2.8 CFSE-based cytotoxicity assays

In vitro redirected T cell cytotoxicity was assayed through flow cytometry. Healthy donor PBMCs were used as effector cells, and various cell lines were used as targets. Increasing concentrations of A-319 and A-2019 were incubated with CFSE-labeled target cells and effector cells in a PBMC E:T cell ratio of 10:1. Target-cell membrane integrity was reflected by the nuclear uptake of 7-AAD. Cell lysis was determined by the decrease in CFSE positive and 7-AAD negative cells.

2.9 Human peripheral blood mononuclear cell reconstitution xenograft studies

For the in vivo xenograft studies, 5 × 106/mouse fresh isolated donor human PBMCs were administered intraperitoneally at day 0. At day 3, Raji cells were harvested from the cell culture, washed twice with PBST, and resuspended in PBST. A total volume of 200 μL/mouse containing 2 × 106 Raji cells was injected subcutaneously into the left flank of NOD-SCID γ chain-deficient (NSG) mice. The mice were treated with different doses of antibodies or control vehicles when the tumor size reached approximately 100 mm3. Mice were weighed, and tumor volume was determined with external caliper measurements and calculated using a standard hemiellipsoid formula. The mice were sacrificed when the tumor volume reached around 3000 mm3. Each result was presented as the arithmetic mean for each group.

2.10 Statistical analysis

Graphical and statistical analysis were performed using GraphPad Prism 8.0 (GraphPad Software Inc., San Diego, CA, USA). Ex vivo and in vitro differences between groups were analyzed using paired Student t test, unpaired Student t test, and Wilcoxon matched-pairs signed rank test. One-way and two-way ANOVA analysis were performed for comparison in terms of in vivo tumor growth inhibition. P<0.05 indicated statistically significant data.

3 Results

3.1 Construction, generation and purification of A-319 and A-2019

As shown in Fig. 1A, A-319 contained an anti-CD3 scFv linked through linker to the N-terminal of the heavy chain of an anti-CD19 Fab fragment. Anti-CD19 and anti-CD20 scFvs were linked to the N-terminals of an anti-CD3 Fab heavy and light chains, respectively, for the generation of A-2019. A-319 and A-2019 were expressed and produced by 293 HEK cells and purified from the culture supernatants by using antibody beads against the CH1 domain of Fab. In SDS-PAGE, a single band of approximately 67 kDa in A-319 and another band of 85 kDa in A-2019 in respective nonreducing condition were observed (Fig. 1B), showing that the two constructs expressed homogenous proteins with expected molecular weights.

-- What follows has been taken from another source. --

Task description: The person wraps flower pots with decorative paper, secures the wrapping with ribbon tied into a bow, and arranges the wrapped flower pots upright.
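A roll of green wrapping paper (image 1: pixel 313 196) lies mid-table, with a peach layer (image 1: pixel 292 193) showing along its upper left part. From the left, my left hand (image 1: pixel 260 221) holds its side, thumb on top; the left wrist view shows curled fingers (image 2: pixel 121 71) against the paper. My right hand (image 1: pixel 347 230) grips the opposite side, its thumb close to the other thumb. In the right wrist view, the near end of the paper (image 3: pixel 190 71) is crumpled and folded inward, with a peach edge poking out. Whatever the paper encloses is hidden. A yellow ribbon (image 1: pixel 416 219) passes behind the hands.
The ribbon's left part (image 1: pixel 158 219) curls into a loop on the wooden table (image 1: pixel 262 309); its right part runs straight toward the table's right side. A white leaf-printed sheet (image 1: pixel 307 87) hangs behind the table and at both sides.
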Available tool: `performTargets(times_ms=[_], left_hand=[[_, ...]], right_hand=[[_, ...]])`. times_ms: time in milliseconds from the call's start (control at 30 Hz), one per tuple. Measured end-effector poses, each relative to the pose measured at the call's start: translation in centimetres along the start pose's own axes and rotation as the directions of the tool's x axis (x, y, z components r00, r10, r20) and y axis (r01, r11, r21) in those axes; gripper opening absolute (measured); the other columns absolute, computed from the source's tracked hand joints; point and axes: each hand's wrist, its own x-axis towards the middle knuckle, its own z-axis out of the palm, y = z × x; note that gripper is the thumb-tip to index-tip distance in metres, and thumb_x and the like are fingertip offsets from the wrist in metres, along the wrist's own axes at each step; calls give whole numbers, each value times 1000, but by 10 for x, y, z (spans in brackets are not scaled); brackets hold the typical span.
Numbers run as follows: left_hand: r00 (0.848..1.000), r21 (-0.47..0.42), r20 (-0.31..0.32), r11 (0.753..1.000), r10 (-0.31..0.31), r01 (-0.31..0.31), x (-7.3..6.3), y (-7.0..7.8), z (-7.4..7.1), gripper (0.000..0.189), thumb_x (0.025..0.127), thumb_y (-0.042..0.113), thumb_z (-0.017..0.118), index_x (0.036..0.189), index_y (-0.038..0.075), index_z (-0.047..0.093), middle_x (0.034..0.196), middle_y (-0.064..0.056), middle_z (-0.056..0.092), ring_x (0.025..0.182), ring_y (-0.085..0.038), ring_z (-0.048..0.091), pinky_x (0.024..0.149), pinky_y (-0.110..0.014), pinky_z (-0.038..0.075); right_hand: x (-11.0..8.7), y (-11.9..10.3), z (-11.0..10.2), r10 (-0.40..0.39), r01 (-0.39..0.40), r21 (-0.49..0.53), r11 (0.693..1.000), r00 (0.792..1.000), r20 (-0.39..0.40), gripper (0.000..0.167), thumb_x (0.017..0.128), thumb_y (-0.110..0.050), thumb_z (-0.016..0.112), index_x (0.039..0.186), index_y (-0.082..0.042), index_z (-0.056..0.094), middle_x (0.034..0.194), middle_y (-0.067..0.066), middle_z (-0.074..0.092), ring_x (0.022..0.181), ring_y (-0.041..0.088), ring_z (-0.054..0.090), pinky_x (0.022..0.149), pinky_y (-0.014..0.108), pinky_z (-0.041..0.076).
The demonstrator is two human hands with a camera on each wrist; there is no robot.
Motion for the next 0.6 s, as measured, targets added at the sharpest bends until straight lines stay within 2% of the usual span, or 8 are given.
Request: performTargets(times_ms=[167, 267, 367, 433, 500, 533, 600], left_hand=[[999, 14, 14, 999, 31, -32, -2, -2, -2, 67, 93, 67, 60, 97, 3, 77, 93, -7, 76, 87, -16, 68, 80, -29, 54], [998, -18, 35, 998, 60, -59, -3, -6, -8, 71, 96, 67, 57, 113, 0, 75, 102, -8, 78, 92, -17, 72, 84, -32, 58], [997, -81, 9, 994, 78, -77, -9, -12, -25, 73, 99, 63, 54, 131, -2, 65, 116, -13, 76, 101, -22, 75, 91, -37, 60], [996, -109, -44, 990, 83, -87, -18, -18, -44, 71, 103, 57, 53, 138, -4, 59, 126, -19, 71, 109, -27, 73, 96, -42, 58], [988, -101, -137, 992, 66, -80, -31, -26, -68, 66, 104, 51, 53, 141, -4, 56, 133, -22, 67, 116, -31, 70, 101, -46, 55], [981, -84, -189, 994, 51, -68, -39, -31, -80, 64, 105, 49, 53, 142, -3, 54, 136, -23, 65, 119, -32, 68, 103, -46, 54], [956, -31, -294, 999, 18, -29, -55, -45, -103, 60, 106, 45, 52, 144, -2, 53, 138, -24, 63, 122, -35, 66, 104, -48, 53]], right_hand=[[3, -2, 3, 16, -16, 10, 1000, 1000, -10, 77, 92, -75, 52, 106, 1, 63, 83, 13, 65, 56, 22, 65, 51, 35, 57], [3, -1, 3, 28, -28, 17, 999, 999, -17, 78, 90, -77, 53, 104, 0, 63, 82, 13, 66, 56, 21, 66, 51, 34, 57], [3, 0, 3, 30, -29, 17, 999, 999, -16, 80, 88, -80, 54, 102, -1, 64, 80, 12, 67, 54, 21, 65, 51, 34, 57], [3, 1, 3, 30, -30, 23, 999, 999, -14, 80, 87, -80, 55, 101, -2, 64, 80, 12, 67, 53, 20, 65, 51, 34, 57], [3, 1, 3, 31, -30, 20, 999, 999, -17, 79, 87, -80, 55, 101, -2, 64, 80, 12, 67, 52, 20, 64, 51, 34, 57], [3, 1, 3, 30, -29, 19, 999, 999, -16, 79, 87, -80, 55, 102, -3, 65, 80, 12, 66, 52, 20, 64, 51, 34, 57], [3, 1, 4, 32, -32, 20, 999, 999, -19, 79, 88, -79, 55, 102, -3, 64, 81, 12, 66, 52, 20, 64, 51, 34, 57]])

3.2 A-319 and A-2019 promote synapse formation between autologous B and T cells in B-ALL patients

To verify that A-319 and A-2019 mediate the simultaneous engagement of B cells and T cells, we used imaging flow cytometry to measure ex vivo B/T cells immune synapse formations in the coculture of PBMCs from seven treatment-naïve B-ALL patients and A-319, A-2019, or no antibody (CD8 T cells were not detected in one patient blood sample). After 30 min of incubation, we observed an apparent immune synapse on the interface of B/T cell induced by A-319 and A-2019. When the coculture was performed without an antibody, no synapse formation was observed (Fig. 2A). At a dose of 20 pmol/L, A-319 induced synapse formations in 0.94% (95% CI 0.03–1.85) of CD4 T cells and 0.58% (95% CI 0.04–1.12) of CD8 T cells. By contrast, only 0.39% (95% CI 0.01–0.76) of CD4 T cells and 0.14% (95% CI −0.07–0.36) of CD8 T cells were recruited by A-2019 to form synapses (P<0.05; Fig. 2B).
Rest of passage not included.